WORK INSTRUCTIONS | For the material below, return exactly the lines starting at the line containing "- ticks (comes" and ending at the line containing "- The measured", both ends included, and no others.

DATA SECTION |
Start of Block

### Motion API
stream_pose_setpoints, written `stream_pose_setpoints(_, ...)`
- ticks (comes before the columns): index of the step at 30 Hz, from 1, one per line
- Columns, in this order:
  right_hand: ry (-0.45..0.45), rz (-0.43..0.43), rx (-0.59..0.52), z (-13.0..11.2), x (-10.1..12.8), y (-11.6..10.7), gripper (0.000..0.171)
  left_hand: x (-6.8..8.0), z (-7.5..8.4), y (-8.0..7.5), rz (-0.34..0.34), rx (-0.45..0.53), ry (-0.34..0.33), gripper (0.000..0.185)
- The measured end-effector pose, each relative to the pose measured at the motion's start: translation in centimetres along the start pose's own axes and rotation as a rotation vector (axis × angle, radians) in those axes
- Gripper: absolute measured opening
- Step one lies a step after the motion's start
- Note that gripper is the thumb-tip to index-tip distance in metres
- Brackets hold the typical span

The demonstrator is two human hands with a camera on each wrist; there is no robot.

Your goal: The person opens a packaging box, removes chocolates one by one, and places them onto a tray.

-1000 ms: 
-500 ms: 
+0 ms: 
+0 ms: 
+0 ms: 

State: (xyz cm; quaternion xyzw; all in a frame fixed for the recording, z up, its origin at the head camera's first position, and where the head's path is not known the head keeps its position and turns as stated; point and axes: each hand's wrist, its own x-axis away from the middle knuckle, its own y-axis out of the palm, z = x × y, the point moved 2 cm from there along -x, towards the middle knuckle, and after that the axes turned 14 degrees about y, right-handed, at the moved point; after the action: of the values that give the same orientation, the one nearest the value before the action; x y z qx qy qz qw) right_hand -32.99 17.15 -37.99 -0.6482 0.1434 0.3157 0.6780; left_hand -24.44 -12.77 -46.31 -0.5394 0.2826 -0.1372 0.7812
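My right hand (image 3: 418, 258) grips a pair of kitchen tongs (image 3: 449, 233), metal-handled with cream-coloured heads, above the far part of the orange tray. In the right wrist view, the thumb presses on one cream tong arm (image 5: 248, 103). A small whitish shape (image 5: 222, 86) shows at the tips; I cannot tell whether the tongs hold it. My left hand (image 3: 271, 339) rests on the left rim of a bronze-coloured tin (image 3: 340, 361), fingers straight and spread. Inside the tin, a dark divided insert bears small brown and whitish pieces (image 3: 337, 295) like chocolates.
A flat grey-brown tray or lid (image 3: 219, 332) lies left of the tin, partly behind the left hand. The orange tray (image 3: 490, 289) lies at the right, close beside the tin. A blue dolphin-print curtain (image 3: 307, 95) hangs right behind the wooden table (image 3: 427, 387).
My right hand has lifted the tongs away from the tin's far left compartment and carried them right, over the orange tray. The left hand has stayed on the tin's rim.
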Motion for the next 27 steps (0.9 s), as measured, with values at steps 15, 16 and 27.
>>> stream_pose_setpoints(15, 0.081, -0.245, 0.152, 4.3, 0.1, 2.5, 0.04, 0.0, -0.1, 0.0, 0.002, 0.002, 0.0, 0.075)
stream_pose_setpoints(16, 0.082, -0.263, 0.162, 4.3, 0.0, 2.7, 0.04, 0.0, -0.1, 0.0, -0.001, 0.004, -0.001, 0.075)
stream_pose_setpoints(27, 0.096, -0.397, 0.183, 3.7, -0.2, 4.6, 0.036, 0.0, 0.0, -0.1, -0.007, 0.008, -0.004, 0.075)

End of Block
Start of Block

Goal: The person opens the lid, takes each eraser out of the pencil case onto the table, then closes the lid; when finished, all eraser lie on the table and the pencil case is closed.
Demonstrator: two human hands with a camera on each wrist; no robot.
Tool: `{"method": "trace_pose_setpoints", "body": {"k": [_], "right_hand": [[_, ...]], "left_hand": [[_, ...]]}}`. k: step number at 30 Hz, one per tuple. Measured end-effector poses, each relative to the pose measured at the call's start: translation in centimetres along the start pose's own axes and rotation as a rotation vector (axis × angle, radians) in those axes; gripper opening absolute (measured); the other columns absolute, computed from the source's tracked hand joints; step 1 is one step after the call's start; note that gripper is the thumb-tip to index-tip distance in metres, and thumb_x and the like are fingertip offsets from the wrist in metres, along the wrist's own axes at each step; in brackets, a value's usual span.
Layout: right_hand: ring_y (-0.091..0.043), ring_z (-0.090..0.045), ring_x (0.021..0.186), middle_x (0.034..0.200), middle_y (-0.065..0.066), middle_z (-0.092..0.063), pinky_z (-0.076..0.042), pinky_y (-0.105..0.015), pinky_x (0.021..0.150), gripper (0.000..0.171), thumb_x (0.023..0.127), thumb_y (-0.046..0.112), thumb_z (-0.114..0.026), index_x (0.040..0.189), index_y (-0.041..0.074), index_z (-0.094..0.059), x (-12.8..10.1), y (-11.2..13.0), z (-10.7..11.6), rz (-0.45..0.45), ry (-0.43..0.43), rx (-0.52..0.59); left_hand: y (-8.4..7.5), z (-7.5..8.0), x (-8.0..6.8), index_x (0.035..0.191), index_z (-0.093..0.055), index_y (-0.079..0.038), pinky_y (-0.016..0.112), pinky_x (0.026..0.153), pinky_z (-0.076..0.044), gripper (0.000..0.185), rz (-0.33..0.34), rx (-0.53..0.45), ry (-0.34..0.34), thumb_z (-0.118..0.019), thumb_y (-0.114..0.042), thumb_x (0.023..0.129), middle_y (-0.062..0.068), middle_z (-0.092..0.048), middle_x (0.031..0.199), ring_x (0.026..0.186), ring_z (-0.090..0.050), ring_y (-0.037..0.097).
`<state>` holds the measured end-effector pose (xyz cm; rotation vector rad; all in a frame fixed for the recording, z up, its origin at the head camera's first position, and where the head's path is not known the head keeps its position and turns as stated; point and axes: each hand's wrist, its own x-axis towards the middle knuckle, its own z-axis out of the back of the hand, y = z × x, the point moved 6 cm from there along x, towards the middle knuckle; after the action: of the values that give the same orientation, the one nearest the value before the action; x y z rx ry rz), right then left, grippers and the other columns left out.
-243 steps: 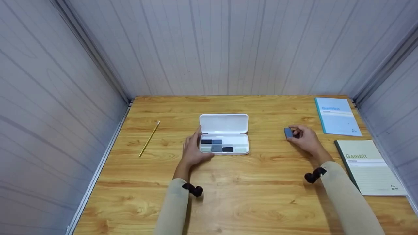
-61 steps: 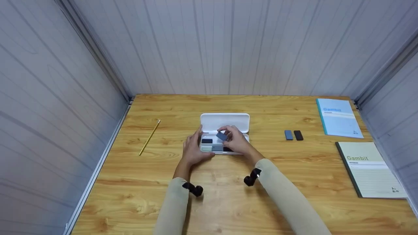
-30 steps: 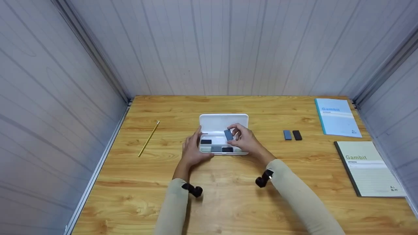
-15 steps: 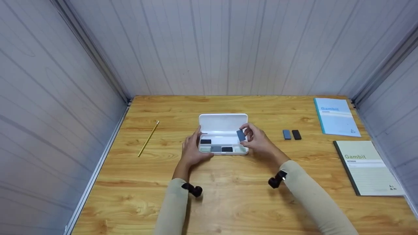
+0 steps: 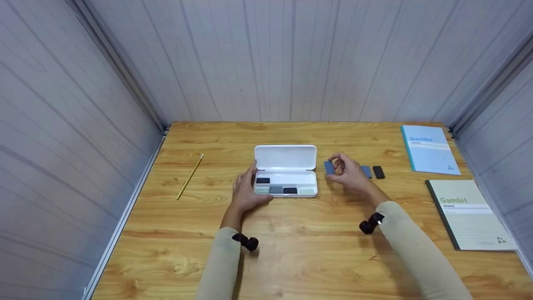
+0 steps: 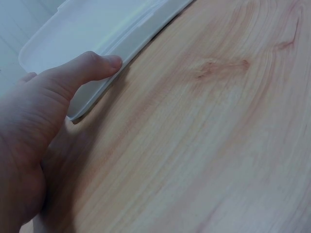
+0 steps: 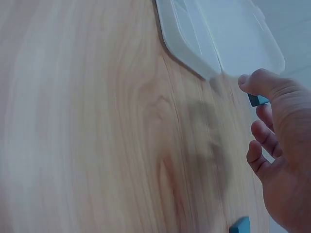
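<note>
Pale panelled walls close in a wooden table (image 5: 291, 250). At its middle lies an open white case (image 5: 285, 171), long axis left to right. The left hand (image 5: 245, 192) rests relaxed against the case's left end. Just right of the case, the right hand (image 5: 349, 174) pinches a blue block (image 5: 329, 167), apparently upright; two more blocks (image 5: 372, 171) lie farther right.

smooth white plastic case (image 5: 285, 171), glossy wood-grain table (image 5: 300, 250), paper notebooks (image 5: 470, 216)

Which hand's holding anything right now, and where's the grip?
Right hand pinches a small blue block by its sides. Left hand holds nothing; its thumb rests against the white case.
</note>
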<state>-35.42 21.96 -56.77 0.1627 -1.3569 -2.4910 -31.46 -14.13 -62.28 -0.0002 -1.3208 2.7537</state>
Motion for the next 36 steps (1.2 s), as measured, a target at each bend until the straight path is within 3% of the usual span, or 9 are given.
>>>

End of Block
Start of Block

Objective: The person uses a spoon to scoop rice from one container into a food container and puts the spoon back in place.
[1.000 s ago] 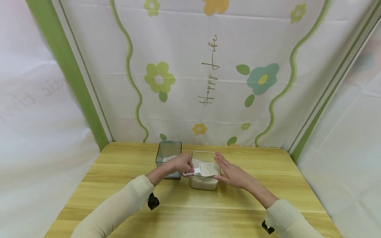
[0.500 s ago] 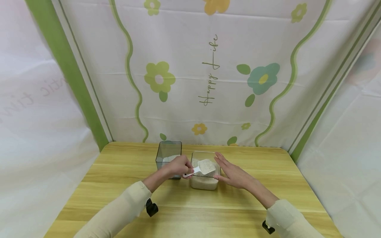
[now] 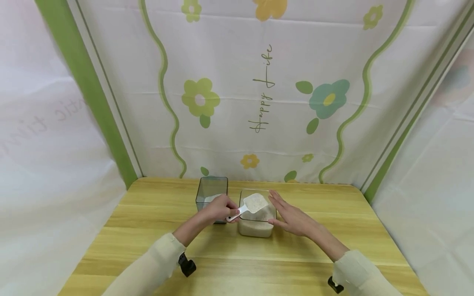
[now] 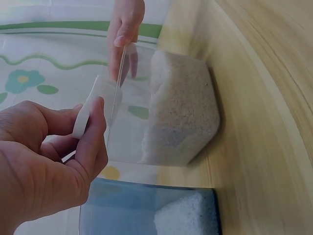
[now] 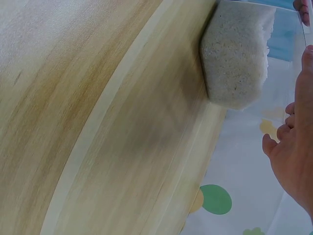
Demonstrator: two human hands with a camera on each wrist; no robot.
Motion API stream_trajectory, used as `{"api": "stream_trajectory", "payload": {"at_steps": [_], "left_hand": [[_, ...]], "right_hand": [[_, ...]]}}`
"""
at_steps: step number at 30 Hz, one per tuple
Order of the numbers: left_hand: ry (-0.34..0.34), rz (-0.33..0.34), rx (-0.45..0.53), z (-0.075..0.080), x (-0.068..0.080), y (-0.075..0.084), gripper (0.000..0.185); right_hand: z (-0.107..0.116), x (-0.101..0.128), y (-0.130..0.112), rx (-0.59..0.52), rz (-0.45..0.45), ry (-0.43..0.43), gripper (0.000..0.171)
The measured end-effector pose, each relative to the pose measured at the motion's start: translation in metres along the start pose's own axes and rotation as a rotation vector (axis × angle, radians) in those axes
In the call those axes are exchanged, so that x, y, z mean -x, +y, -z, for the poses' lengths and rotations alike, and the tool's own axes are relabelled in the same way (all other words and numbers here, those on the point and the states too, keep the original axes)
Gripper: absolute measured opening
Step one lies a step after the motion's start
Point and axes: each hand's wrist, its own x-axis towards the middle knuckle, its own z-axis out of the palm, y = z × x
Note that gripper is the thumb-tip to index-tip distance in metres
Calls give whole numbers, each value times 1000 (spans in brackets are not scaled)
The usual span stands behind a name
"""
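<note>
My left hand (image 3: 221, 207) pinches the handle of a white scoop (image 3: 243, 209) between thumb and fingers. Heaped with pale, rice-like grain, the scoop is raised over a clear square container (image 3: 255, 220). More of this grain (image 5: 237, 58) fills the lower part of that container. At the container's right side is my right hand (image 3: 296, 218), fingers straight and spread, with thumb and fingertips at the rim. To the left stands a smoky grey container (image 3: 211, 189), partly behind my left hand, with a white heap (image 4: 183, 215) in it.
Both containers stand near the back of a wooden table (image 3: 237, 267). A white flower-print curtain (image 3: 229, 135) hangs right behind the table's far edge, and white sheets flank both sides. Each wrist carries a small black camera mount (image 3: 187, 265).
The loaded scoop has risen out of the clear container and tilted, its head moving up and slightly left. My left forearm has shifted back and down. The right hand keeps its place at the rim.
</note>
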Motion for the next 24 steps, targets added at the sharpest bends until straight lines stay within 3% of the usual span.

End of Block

ANSWER SECTION |
- ticks (comes before the columns): index of the step at 30 Hz, from 1, one per line
- Columns, in this order:
  right_hand: ry (-0.45..0.45), rz (-0.43..0.43), rx (-0.59..0.52), z (-13.0..11.2), x (-10.1..12.8), y (-11.6..10.7), gripper (0.000..0.171)
  left_hand: x (-6.8..8.0), z (-7.5..8.4), y (-8.0..7.5), rz (-0.34..0.34), rx (-0.45..0.53), ry (-0.34..0.33), gripper (0.000..0.185)
- The measured end-effector pose, each relative to the pose measured at the motion's start: translation in centimetres along the start pose's own axes and rotation as a rotation vector (axis × angle, radians) in those axes

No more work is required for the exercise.